Section 811 (c) makes certain property which the decedent transferred before death, includible in his gross estate, to the extent of decedent’s “interest therein.” In all cases under this statute the first inquiry is as to the extent of decedent’s interest in the property transferred. We have given the statute a practical application with respect to the transfers of property held by husband and wife as tenants by entirety. We recently held in Estate of A. Carl Borner, 25 T. C. 584, where there was such a transfer of entirety property to an irrevocable trust, the husband’s interest in the property transferred was one-half and no more than that amount was includible in his estate when he died. The same result follows when each of the tenants by entirety transfers to each other in equal shares.
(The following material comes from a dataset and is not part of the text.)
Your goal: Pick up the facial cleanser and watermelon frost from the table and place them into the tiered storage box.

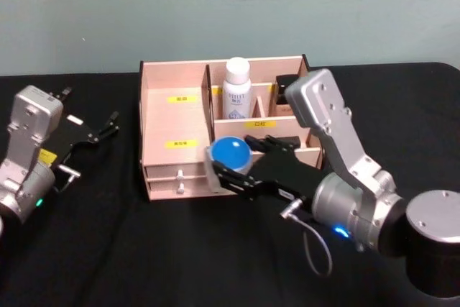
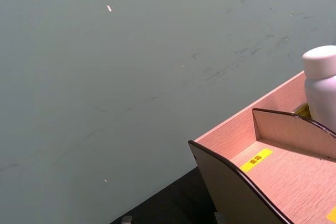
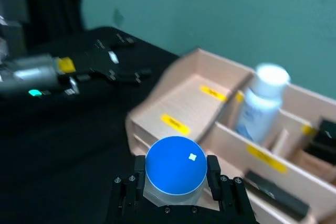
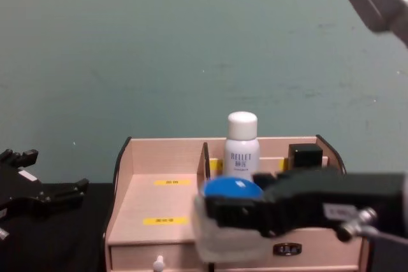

Again the first inquiry is as to the extent of the decedent’s interest in the property transferred. Since we held that interest to be one-half when the transfer by the husband and wife was to a trust, it is no greater than that when the transfer of the entirety property was to each other in equal shares. They emerge from the transfer with each owning one-half of the property outright, so here one-half will be includible in the husband’s estate when he dies. The interest of each in the entirety property at the time of the transfer is not increased by virtue of the fact the transfer is to each other and not to a trust or third party. The case is ruled by Estate of A. Carl Borner, supra.
Since respondent states there are other uncontested adjustments,
Decision will be entered wader Bule 50.